## [Your goal]
Because the lines must stay identical, write out the data without changing anything.

*** Begin section ***

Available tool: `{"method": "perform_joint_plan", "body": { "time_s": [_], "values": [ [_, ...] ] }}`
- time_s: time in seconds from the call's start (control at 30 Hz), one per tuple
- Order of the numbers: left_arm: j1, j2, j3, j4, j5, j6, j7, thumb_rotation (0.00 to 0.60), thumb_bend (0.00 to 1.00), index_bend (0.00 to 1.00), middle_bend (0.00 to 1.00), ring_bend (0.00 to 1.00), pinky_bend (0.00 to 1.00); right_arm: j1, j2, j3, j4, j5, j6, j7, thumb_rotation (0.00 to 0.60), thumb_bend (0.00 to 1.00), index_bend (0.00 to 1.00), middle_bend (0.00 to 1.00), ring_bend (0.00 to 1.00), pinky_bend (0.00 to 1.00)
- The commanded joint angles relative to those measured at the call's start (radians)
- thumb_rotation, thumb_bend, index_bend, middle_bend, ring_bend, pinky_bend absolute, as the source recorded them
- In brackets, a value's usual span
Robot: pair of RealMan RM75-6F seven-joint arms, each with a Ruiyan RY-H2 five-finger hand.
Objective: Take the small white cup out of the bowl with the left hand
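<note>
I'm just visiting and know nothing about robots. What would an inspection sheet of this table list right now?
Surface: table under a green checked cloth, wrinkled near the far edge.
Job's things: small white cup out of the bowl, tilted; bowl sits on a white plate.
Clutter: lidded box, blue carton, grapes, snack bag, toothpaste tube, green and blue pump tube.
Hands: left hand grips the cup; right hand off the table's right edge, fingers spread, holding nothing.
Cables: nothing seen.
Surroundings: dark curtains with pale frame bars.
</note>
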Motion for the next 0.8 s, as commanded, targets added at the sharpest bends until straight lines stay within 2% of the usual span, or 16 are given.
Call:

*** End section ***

## [Solution]
Available tool: `{"method": "perform_joint_plan", "body": { "time_s": [_], "values": [ [_, ...] ] }}`
- time_s: time in seconds from the call's start (control at 30 Hz), one per tuple
- Order of the numbers: left_arm: j1, j2, j3, j4, j5, j6, j7, thumb_rotation (0.00 to 0.60), thumb_bend (0.00 to 1.00), index_bend (0.00 to 1.00), middle_bend (0.00 to 1.00), ring_bend (0.00 to 1.00), pinky_bend (0.00 to 1.00); right_arm: j1, j2, j3, j4, j5, j6, j7, thumb_rotation (0.00 to 0.60), thumb_bend (0.00 to 1.00), index_bend (0.00 to 1.00), middle_bend (0.00 to 1.00), ring_bend (0.00 to 1.00), pinky_bend (0.00 to 1.00)
- The commanded joint angles relative to those measured at the call's start (radians)
- thumb_rotation, thumb_bend, index_bend, middle_bend, ring_bend, pinky_bend absolute, as the source recorded them
- In brackets, a value's usual span
Robot: pair of RealMan RM75-6F seven-joint arms, each with a Ruiyan RY-H2 five-finger hand.
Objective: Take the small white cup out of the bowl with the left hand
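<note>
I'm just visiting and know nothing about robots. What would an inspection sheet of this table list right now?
Surface: table under a green checked cloth, wrinkled near the far edge.
Job's things: small white cup out of the bowl, tilted; bowl sits on a white plate.
Clutter: lidded box, blue carton, grapes, snack bag, toothpaste tube, green and blue pump tube.
Hands: left hand grips the cup; right hand off the table's right edge, fingers spread, holding nothing.
Cables: nothing seen.
Surroundings: dark curtains with pale frame bars.
</note>
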Motion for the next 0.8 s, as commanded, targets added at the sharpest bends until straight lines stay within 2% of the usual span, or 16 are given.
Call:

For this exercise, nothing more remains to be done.